In the pregame news conference, your captain says it's like a funeral parlour and people should smile -- it's the World Cup tomorrow. You know that, but that's exactly why this has been so huge. Eventually it starts: football at last. Forget the other stuff; block it out. Out here, nothing can go wrong. So it starts, but inside three minutes, the referee is pointing to the spot. Your spot. All that and now this. Their best player -- club teammate to six of you -- scores. The clock says 3:30.

Out of nowhere, you get an equaliser and now it begins, you start to play. The ball moves the way it's supposed to: fast, precise. You're starting to feel like yourself again. And then, just before half-time, another setback. An easy shot, a dreadful mistake from your goalkeeper and you're losing again.

As Spain headed into the dressing room halfway through their opening night in Sochi, that's the scenario they faced: 2-1 down to Cristiano Ronaldo and Portugal. Spain had lifted themselves from the canvas once, when Diego Costa ran through, a one-man wrecking ball to provide lifeline. But now, here they were, on the floor again. Was there no end to this?

As they departed, Sergio Busquets booted the ball away in anger. David De Gea walked, head down, lost. He looked lost for the much of what followed (but was not, his manager and teammates later insisted, alone). When you think about how Spain were mentally, physically, folding would have been natural. But Spain didn't fold. Spain came back. This was another challenge and they passed. Within 12 minutes of the restart, they hadn't just drawn level, they had pulled ahead. And then Spain were Spain.

"This is a team that knows how it plays, that has no doubts," Fernando Hierro said. Spain's footballing identity is clear and this is a generation that has been together a long time while Hierro, the accidental manager following Julen Lopetegui's sacking by Luis Rubiales, repeatedly insisted that the idea was, well, to insist upon the idea. To respect the work that had been done, the journey they had long-since embarked upon. "We will change as little as possible," he said. The style, the football itself, gave them something to slip into, a mechanism to follow, a release from all that.

And yet ... no doubts? After everything that had happened? The play was familiar but, beyond that, there was something else: there was the personality, the collective spirit, the sense that maybe something can be built through this, a unity and a sense of purpose perhaps even more powerful that before. Hierro certainly returned to the theme of "family" after the game -- a message particularly pertinent to De Gea -- and in that there was the hint of the role he has taken on, the reason why he was entrusted to deal with this emergency. Charismatic, collective, close to his players. "A family never leaves any of its members alone, ditched," he said.

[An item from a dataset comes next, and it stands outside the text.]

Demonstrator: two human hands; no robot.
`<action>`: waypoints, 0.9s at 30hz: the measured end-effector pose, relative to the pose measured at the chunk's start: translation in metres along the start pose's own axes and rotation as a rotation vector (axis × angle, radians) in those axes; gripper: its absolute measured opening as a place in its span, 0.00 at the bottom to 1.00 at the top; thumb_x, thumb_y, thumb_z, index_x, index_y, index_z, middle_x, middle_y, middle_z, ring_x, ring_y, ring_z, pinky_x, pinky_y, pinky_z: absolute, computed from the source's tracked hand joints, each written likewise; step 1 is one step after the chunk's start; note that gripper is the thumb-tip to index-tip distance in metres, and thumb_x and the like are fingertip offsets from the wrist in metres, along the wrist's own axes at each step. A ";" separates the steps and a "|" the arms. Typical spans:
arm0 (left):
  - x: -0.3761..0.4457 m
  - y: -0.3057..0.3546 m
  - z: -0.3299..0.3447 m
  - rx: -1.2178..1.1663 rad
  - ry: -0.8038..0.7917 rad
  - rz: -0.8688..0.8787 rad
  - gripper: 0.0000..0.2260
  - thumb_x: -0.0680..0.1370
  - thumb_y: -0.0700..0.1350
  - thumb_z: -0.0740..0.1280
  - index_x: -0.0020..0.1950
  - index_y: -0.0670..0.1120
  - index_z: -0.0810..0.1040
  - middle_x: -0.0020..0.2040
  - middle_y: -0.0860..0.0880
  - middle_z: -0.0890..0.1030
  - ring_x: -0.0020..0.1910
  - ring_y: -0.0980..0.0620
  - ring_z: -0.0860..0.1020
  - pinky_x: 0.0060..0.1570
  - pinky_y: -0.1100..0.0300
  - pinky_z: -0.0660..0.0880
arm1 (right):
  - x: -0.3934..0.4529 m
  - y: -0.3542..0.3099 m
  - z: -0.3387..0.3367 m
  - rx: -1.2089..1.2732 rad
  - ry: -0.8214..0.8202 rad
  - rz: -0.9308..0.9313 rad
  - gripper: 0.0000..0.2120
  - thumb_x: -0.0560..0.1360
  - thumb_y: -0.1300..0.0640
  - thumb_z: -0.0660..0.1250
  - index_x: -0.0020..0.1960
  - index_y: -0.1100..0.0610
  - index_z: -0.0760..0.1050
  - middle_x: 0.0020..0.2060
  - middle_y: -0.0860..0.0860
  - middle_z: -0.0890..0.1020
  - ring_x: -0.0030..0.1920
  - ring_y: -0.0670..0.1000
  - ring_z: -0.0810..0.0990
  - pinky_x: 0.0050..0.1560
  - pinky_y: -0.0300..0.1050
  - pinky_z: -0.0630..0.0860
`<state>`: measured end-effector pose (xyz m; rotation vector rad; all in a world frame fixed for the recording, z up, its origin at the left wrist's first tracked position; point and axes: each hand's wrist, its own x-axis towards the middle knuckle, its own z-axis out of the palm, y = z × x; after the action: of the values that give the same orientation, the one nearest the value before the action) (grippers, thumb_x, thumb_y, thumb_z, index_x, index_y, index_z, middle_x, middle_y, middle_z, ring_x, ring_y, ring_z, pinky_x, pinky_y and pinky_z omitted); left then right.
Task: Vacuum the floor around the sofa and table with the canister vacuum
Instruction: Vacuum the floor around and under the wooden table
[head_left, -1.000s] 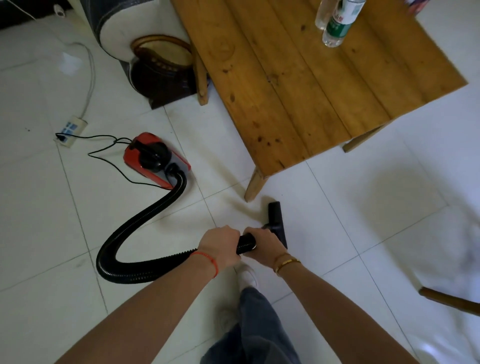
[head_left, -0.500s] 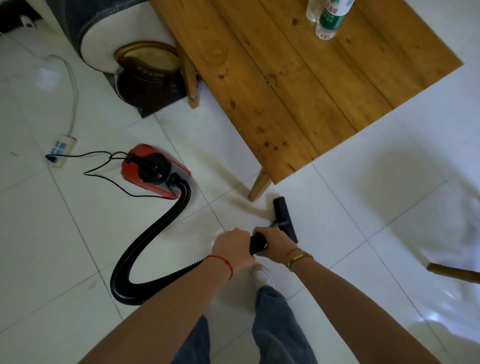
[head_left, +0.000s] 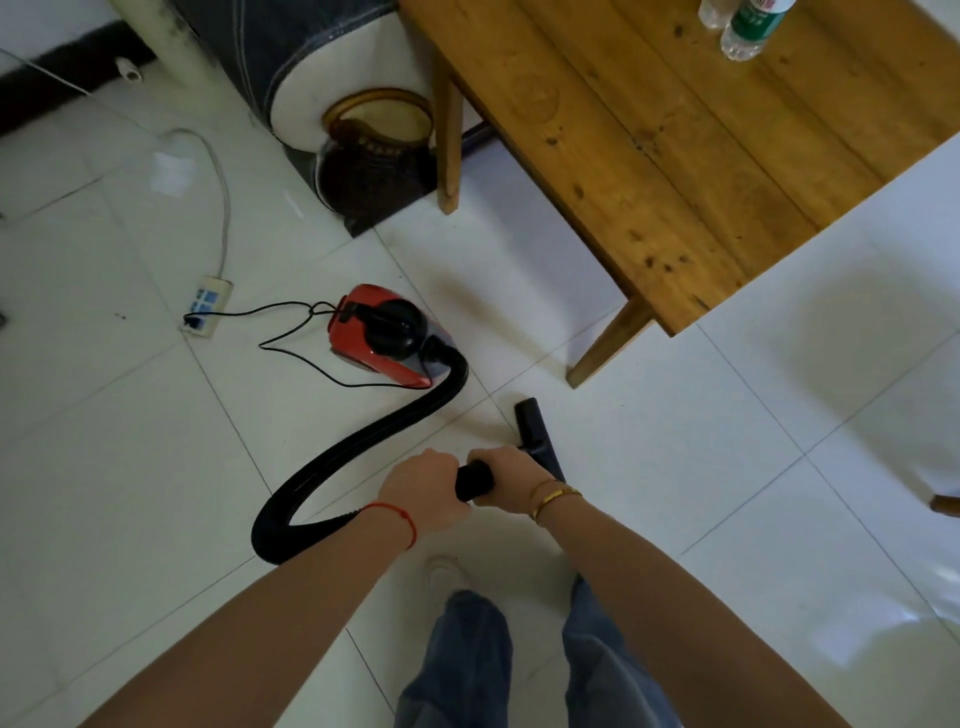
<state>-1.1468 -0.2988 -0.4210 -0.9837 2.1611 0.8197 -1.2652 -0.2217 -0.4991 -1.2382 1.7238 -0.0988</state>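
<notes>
The red canister vacuum (head_left: 384, 338) sat on the glossy white tile floor (head_left: 130, 441), its ribbed black hose (head_left: 332, 467) looping back to both hands: left hand (head_left: 423, 491) and right hand (head_left: 506, 480) curled around the handle, nozzle (head_left: 537, 434) on the tiles near the knotty plank surface (head_left: 675, 135). The sofa (head_left: 301, 67) stood beyond.

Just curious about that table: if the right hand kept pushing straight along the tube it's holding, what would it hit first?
Probably the table leg: right hand aims the nozzle that way, though depth is unclear.
</notes>
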 end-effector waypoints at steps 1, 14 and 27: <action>-0.003 -0.010 -0.001 -0.013 0.002 -0.011 0.04 0.71 0.45 0.67 0.41 0.48 0.73 0.31 0.53 0.72 0.28 0.56 0.70 0.29 0.65 0.68 | 0.005 -0.009 0.004 -0.010 -0.005 -0.010 0.08 0.70 0.60 0.70 0.46 0.55 0.73 0.44 0.54 0.82 0.47 0.54 0.79 0.51 0.51 0.77; 0.011 -0.057 -0.018 -0.231 0.044 -0.132 0.08 0.73 0.47 0.68 0.44 0.45 0.73 0.36 0.50 0.74 0.33 0.52 0.75 0.29 0.62 0.69 | 0.069 -0.046 -0.018 -0.187 -0.085 -0.123 0.10 0.70 0.61 0.71 0.50 0.58 0.74 0.45 0.56 0.82 0.48 0.56 0.79 0.52 0.51 0.76; 0.096 -0.016 -0.092 -0.505 0.097 -0.283 0.07 0.73 0.45 0.67 0.49 0.45 0.77 0.33 0.50 0.77 0.27 0.53 0.74 0.29 0.61 0.74 | 0.161 -0.023 -0.131 -0.431 -0.239 -0.288 0.10 0.72 0.59 0.70 0.52 0.56 0.74 0.48 0.56 0.80 0.49 0.57 0.79 0.51 0.50 0.76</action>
<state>-1.2101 -0.4152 -0.4394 -1.5656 1.8614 1.2240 -1.3471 -0.4129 -0.5225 -1.7348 1.3901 0.2556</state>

Spain impressed not only technically, but emotionally and that might be the most significant thing about their opening night. We knew they could play, but what we didn't know was how they would play after everything that happened. The response impressed.

"We have to be very proud at the way they overcame adversity. They showed conviction, commitment, pride, and personality," Hierro said, and he was right. It has not been easy, he said -- two, three, four times. "I repeat," he added towards the end, in case anyone had forgotten, "it has not been easy."

Hierro also spoke of character. They needed it and they will need it because, at the very end, they were knocked down once more. Just at the moment they were most in control, when they were more "Spain" than at any point in the game. "When you have a star like Ronaldo, any moment can change a game," Hierro said. But, he added: "I wouldn't change him for any of mine."

The draw hurt and the question now may be how they will react to that late blow. But maybe they have already shown us by the way they responded to those other blows and to the greatest crisis in the history of the seleccion: with personality and with play.